Requirement: Only the lines from the one containing "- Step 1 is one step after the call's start" through the one containing "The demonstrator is" should be printed, exactly as they appear below, with both ends included.

Stored data entries:

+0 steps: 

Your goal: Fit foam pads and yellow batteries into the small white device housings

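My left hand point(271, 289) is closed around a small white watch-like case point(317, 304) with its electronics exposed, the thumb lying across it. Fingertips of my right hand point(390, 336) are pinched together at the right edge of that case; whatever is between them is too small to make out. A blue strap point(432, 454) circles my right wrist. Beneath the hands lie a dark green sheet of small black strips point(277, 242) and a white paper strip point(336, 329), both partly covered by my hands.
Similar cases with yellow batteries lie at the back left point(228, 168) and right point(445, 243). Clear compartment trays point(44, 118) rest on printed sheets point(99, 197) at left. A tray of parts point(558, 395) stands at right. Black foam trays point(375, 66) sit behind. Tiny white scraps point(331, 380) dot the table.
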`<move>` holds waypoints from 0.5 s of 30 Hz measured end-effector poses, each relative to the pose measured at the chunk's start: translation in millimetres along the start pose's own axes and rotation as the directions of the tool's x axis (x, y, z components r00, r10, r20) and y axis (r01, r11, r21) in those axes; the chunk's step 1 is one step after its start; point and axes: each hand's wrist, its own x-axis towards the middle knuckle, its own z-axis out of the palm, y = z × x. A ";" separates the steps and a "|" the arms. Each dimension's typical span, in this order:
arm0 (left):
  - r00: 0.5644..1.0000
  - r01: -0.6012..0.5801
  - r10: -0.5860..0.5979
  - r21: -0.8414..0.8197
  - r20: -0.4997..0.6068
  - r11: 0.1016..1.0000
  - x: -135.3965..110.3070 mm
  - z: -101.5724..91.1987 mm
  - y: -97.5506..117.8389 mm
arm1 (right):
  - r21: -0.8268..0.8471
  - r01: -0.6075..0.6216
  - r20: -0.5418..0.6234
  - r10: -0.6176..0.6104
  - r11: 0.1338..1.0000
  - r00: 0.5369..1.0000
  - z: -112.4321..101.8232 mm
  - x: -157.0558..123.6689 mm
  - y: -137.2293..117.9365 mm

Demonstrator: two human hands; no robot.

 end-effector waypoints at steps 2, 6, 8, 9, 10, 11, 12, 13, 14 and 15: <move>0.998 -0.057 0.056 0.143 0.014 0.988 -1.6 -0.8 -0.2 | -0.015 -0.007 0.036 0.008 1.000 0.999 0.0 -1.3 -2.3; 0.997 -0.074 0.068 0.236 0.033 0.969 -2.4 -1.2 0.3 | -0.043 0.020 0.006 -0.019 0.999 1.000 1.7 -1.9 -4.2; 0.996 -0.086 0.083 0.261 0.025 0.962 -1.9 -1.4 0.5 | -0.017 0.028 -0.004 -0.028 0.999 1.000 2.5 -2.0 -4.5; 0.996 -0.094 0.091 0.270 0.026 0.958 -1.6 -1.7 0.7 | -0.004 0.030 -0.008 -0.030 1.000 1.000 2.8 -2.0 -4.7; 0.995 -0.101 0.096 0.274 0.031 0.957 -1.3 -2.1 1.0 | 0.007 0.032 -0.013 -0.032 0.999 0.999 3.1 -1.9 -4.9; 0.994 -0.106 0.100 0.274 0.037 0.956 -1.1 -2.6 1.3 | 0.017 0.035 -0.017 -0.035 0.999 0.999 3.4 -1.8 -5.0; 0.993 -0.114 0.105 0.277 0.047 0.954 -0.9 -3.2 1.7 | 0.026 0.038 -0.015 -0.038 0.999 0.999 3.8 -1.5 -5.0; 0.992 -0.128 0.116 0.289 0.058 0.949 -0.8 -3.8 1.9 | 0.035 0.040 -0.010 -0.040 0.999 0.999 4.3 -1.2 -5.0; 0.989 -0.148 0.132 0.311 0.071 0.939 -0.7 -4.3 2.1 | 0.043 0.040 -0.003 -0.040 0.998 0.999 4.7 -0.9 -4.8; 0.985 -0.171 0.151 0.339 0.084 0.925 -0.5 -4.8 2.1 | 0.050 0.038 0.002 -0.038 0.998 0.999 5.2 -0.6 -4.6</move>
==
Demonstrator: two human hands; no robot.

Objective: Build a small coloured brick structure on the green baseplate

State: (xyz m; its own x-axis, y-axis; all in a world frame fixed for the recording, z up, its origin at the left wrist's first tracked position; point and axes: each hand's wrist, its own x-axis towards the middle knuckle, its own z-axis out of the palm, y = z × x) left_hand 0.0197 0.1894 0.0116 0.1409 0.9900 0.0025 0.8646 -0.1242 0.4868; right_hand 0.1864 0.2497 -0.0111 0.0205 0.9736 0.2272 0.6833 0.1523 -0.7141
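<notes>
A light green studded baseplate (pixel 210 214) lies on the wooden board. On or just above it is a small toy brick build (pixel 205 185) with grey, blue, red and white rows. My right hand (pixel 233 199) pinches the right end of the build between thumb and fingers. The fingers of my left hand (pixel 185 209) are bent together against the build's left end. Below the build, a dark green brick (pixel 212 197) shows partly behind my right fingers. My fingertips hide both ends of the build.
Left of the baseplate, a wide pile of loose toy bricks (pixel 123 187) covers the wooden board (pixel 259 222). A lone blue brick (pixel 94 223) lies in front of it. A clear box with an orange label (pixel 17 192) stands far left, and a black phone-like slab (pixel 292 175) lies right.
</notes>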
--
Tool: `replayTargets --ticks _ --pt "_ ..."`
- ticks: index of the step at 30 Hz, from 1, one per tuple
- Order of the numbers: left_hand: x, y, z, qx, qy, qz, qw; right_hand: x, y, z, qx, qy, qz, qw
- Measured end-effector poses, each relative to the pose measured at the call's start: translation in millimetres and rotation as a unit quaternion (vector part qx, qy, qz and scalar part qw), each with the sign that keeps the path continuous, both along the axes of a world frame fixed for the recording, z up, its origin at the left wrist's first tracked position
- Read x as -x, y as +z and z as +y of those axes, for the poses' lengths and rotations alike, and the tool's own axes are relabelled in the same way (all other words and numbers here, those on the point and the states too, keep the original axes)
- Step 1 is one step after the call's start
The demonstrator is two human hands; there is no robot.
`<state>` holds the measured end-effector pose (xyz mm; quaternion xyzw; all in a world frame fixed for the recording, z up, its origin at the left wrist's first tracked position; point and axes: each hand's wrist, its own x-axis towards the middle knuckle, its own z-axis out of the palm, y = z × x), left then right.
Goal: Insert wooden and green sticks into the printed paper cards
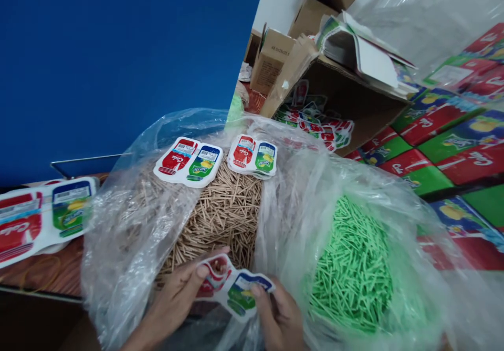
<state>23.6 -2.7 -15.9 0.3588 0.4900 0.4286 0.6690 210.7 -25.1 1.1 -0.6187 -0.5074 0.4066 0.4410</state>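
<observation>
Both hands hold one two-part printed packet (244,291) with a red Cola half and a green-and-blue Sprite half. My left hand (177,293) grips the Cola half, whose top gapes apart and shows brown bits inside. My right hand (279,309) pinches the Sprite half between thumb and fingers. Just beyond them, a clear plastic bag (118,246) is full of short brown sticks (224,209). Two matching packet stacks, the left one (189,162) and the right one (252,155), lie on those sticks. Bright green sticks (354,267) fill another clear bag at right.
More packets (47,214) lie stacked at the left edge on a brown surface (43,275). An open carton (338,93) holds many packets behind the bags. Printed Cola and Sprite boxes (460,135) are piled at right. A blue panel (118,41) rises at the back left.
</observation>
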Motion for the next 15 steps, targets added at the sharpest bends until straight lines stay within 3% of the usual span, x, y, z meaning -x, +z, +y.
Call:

Answer:
- Step 1 is one step after the call's start
The demonstrator is two human hands; there is no robot.

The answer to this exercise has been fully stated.